It wasn't so much a grilling as a polite discussion this morning between Harris County officials and members of the Texas Commission on Jail Standards. Despite continued overcrowding at the county's four facilities and ongoing concerns about inmate conditions, the county is expected in November to ask the commission for permission to continue filling the jails with hundreds of so-called "variance beds" — beds beyond the capacity for which the buildings were designed.
Houston area lawmakers, in a letter last week, asked the commission to ensure that county officials were making measurable progress to reduce the jail population before granting permission for the continued variance beds. They wrote that they were worried the conditions could lead the U.S. Department of Justice to take over managing the jail or even to inmate deaths.
The jail facilities in Harris County are designed to hold up to about 9,400 inmates. But currently, more than 10,200 inmates are in county custody, including about 1,500 who have been shipped to jails in other Texas counties and in Louisiana. "We’re still aggressively outsourcing inmates," Major Mike Smith, who is in charge of Harris County's jail facilities, told the commission. They're outsourcing, he said, not only because the jail is short on space, but also because it's less expensive than hiring all the staff and paying all the overtime it would require to guard all those inmates. "If we get the population down, we would like to bring as many back as we can," Smith said.
He also explained that although Harris County jail is not using all of the 1,600 variance beds it currently is permitted to have, it's critical for officials to have the flexibility the additional beds provide. Part of the need for flexibility comes from ongoing renovation at one of the facilities to improve the electrical system and intercoms. That work is expected to be complete sometime next year, Smith said.

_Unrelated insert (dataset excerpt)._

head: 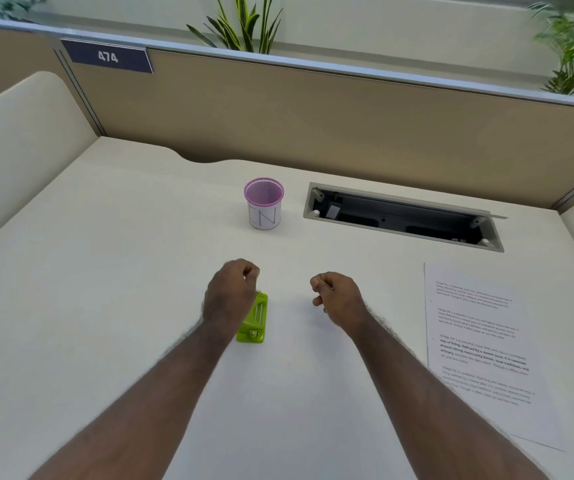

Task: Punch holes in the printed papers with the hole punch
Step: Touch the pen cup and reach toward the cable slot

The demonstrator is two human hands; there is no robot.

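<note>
Landmark: the green hole punch (253, 320), lying flat on the white desk (105, 271), long axis running away from the viewer.

Nearest: both bare forearms come up from the bottom edge, converging toward the punch. Left forearm passes just left of it.

Left hand (230, 289) sits over the punch's far left corner, knuckles up, fingers curled into a loose fist. It overlaps that end; whether it touches or pinches something there I cannot tell. Nothing is plainly gripped.

Right hand (335, 294) is right of the punch, a clear gap of bare desk between them. Also loosely fisted, thumb side turned inward, holding nothing visible. Wrist roughly straight.

Printed papers (479, 348) lie well right of the punch, past the right hand, near the desk's right side. A second sheet edge shows beneath at the near corner, so probably a small stack. No holes visible.

Farther back from the punch: a pink mesh pen cup (264, 202), apparently empty; beyond and right of it, an open cable tray (403, 218) cut into the desk.

Judgement: task barely begun; the step is getting punch and paper together. To do it well: take firm hold of the punch with the left, draw the sheets over with the right, square their edges, seat them fully into the slot before pressing. Misaligned sheets would give crooked holes.
</note>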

Caprice Cosper, director of Harris County's Office of Criminal Justice Coordination, said the jail population is falling, but solving the problems will require more policy adjustments than the sheriff alone can implement. District attorneys, judges, probation and parole officers and mental health care providers are all working on policies that they hope will get offenders the treatment they need to avoid jail time and prevent recidivism. She told the commission that 70 percent to 80 percent of inmates in Harris County who are awaiting trial have a prior criminal history. "Change in the criminal justice system does not usually come easy," she said. "It's generally not as simple as it may look on its face."
Jail commission executive director Adan Muñoz said he hoped the discussion today would provide the nine-member commission with more knowledge upon which to base its decision in November about whether to continue allowing Harris County additional beds.